• Work item
Skip the pictures and repeat each line of the data exactly.

• Data provided
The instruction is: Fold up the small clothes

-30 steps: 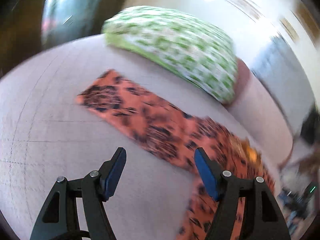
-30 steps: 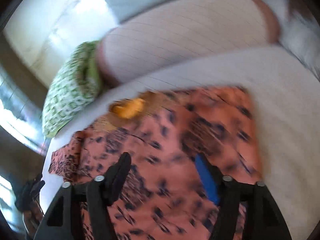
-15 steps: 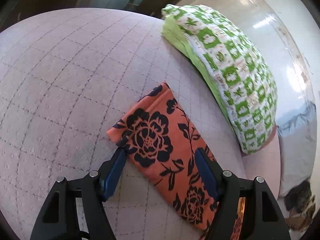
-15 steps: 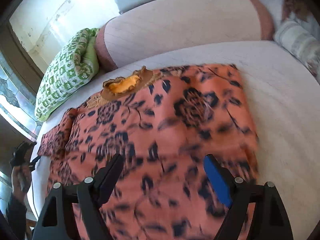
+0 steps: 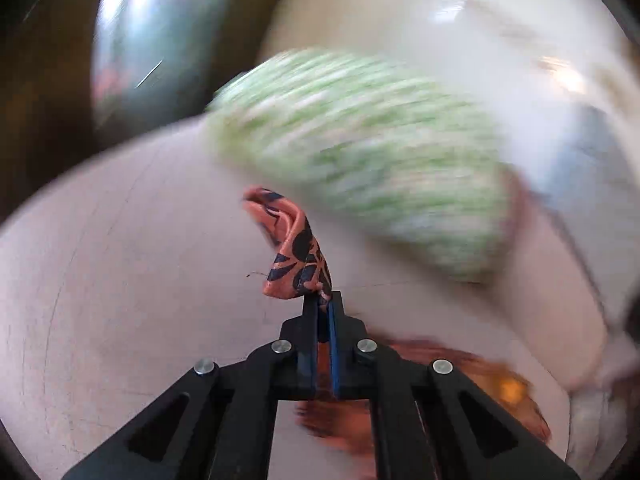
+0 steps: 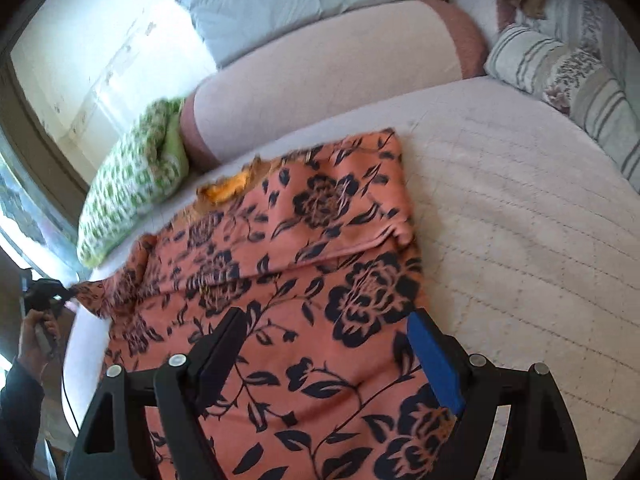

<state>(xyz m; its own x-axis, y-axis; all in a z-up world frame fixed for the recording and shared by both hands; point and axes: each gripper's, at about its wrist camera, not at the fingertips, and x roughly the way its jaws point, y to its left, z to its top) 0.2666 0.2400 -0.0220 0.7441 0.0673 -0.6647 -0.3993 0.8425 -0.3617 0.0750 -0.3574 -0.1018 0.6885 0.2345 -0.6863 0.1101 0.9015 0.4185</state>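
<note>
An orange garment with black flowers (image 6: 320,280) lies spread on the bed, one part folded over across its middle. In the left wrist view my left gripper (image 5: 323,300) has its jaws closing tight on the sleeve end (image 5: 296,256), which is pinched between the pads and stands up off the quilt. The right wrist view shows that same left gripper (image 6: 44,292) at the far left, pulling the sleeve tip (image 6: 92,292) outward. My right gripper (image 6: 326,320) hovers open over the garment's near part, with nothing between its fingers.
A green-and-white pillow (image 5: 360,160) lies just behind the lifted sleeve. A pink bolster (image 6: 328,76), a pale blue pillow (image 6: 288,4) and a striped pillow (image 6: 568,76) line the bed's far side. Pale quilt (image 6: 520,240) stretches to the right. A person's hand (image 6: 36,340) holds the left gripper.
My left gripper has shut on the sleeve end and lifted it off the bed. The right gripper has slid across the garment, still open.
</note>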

• Output of the exercise
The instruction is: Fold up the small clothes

-30 steps: 
-30 steps: 
-15 steps: 
-15 steps: 
+0 steps: 
+0 steps: 

<state>(xyz m; its own x-axis, y-axis; all in a z-up world frame fixed for the recording and shared by both hands; point and axes: each gripper's, at about its wrist camera, not at the fingertips, and x roughly the way its jaws point, y to its left, z to its top) 0.2666 0.2400 -0.0220 0.7441 0.0673 -0.6647 -0.3993 0.8425 -0.3617 0.0750 -0.3574 -0.1018 0.6885 0.2345 -0.6863 0.1101 0.9015 0.4185</state>
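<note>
An orange garment with black flowers (image 6: 320,280) lies spread on the bed, one part folded over across its middle. In the left wrist view my left gripper (image 5: 323,300) has its jaws closing tight on the sleeve end (image 5: 296,256), which is pinched between the pads and stands up off the quilt. The right wrist view shows that same left gripper (image 6: 44,292) at the far left, pulling the sleeve tip (image 6: 92,292) outward. My right gripper (image 6: 326,320) hovers open over the garment's near part, with nothing between its fingers.
A green-and-white pillow (image 5: 360,160) lies just behind the lifted sleeve. A pink bolster (image 6: 328,76), a pale blue pillow (image 6: 288,4) and a striped pillow (image 6: 568,76) line the bed's far side. Pale quilt (image 6: 520,240) stretches to the right. A person's hand (image 6: 36,340) holds the left gripper.
My left gripper has shut on the sleeve end and lifted it off the bed. The right gripper has slid across the garment, still open.
</note>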

No further output remains.